Maybe President-Elect Donald Trump can whip Washington into shape. We can hope. And help. Especially on congressional term limits.
But remember: local political fiefdoms can oppress as harshly as the Feds. So . . . who is whipping your town into shape?
Well, welcome to Kettering, Ohio.
Just months ago, Kettering’s powers-that-be placed a new charter amendment on the ballot to weaken term limits. And one citizen, Ron Alban, wasn’t amused. He and two other longtime residents formed Citizens for a Better Kettering (CBK), but not merely to fight the attack on term limits. They also petitioned five new reforms onto the city ballot.
I met this busy activist back in January, while he was working to place an ethics reform measure on the Ohio ballot — before being blocked by the state ballot board. In 2012, Ron had organized a petition drive to put a pay cut and council term limits on Kettering’s ballot. Both passed.

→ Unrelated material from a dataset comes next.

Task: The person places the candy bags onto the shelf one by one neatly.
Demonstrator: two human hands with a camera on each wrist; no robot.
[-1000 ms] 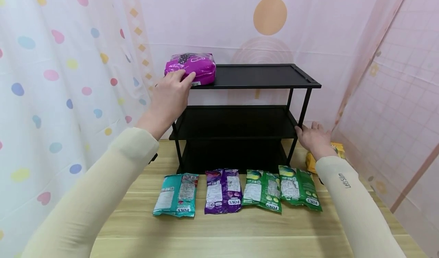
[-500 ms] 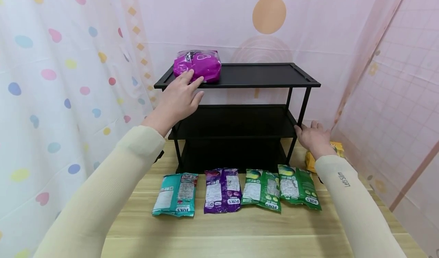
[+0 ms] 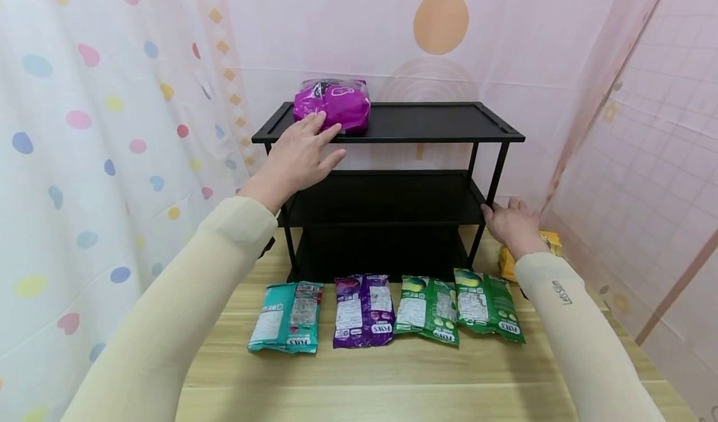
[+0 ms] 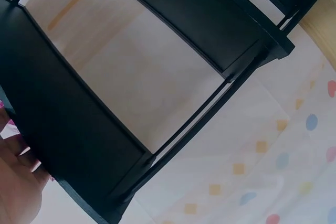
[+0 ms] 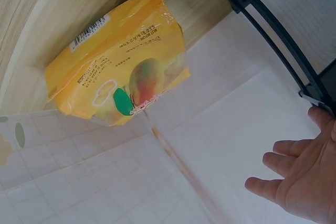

Ron’s CBK measures were: to protect citizen input at council meetings; to require greater transparency on city salaries; to hold elections for council vacancies; to strengthen citizens’ ability to enforce charter provisions; and banning the city council from proposing future charter amendments dealing with term limits, council pay and the citizen ballot initiative process.
On Tuesday, the anti-term limits charter amendment failed.
And all five reform amendments passed overwhelmingly.
Alban and CBK aren’t as media savvy as Mr. Trump, or as wealthy. But their incredible success is a bright beacon of hope.
Most cities in this country have a petition process whereby thoughtful, hardworking citizens can change their local world. Most of us can do what Citizens for a Better Kettering just did.
This is Common Sense. I’m Paul Jacob.